→ **WORK INSTRUCTION**
What you return must match the listing below exactly, minus any pictures.
──────── STORED DATA
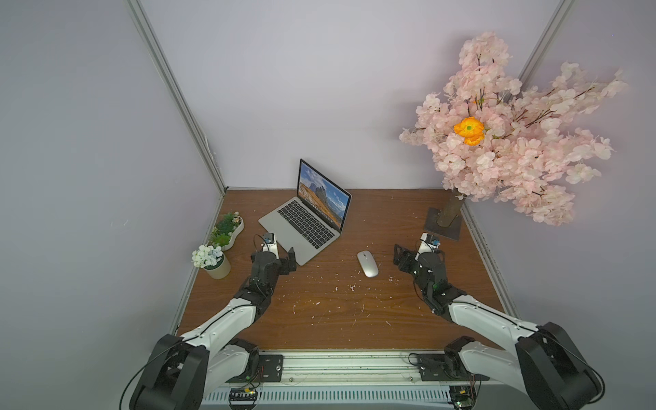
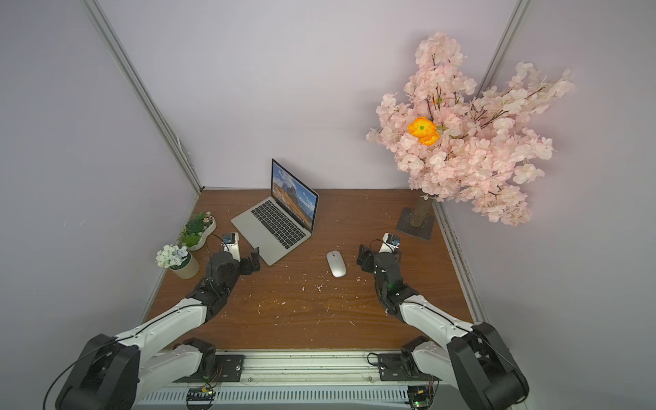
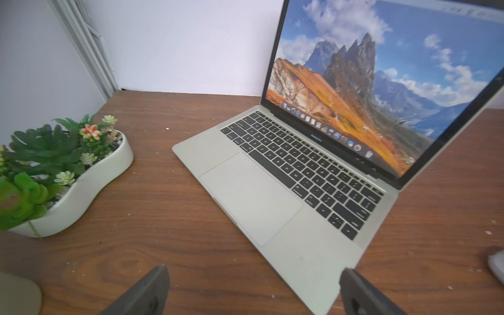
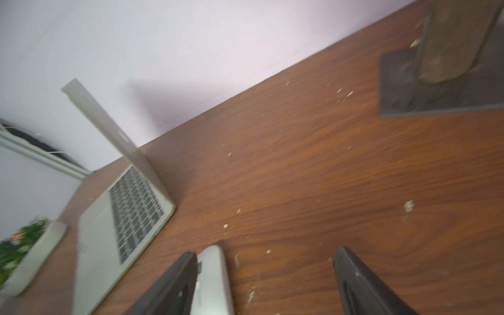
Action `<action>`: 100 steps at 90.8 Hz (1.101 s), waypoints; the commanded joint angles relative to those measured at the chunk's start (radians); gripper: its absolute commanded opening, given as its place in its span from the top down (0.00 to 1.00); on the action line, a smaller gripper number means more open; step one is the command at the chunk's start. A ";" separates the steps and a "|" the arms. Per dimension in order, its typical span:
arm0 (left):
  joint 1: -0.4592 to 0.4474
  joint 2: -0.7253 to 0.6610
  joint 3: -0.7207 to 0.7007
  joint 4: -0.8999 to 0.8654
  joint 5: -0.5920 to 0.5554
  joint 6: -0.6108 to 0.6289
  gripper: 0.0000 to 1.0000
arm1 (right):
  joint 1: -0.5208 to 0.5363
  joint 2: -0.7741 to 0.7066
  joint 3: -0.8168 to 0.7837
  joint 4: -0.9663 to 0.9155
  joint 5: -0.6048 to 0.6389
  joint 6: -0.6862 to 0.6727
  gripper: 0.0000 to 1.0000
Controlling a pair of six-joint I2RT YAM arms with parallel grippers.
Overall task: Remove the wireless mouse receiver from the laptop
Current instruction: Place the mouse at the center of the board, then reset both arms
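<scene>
A brown wooden table (image 1: 355, 309) stands between pale walls. The laptop (image 1: 301, 227) is open toward the back. The receiver I cannot find in any view; it may be too small or hidden at a side of the laptop. The left end effector (image 3: 254, 270) is wide open and empty, just beside the laptop's near corner. The right end effector (image 4: 264, 252) is open too, holding nothing, near the mouse (image 1: 367, 263). I judge this as the approach step. The next move calls for locating the port side, then a narrow, exact pinch.
</scene>
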 commanded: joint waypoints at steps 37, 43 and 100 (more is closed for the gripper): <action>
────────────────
→ **COMPLETED TASK**
Action `<action>`: 100 steps at 90.8 Hz (1.101 s), waypoints; the commanded joint angles relative to those measured at the chunk's start (radians); gripper: its absolute commanded opening, given as its place in its span from the top down (0.00 to 1.00); on the action line, a smaller gripper number means more open; step one is the command at the chunk's start. A ";" separates the steps and a "|" the arms. Per dimension in order, its typical span:
arm0 (left):
  joint 1: -0.4592 to 0.4474
  joint 2: -0.7253 to 0.6610
  joint 3: -0.7207 to 0.7007
  joint 4: -0.8999 to 0.8654
  joint 5: -0.5920 to 0.5554
  joint 6: -0.6108 to 0.6289
  gripper: 0.0000 to 1.0000
arm1 (right):
  joint 1: -0.5208 to 0.5363
  joint 2: -0.7741 to 0.7066
  joint 3: -0.8168 to 0.7837
  joint 4: -0.9663 to 0.9155
  joint 5: -0.6048 to 0.6389
  joint 6: -0.6862 to 0.6727
  gripper: 0.0000 to 1.0000
Controlling a pair of six-joint I2RT YAM arms with parallel grippers.
Overall task: Remove the wireless mouse receiver from the laptop
Current instruction: Place the mouse at the center of the board, then reset both arms
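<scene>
A brown wooden table (image 1: 355, 309) stands between pale walls. The laptop (image 1: 301, 227) is open toward the back. The receiver I cannot find in any view; it may be too small or hidden at a side of the laptop. The left end effector (image 3: 254, 270) is wide open and empty, just beside the laptop's near corner. The right end effector (image 4: 264, 252) is open too, holding nothing, near the mouse (image 1: 367, 263). I judge this as the approach step. The next move calls for locating the port side, then a narrow, exact pinch.
</scene>
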 commanded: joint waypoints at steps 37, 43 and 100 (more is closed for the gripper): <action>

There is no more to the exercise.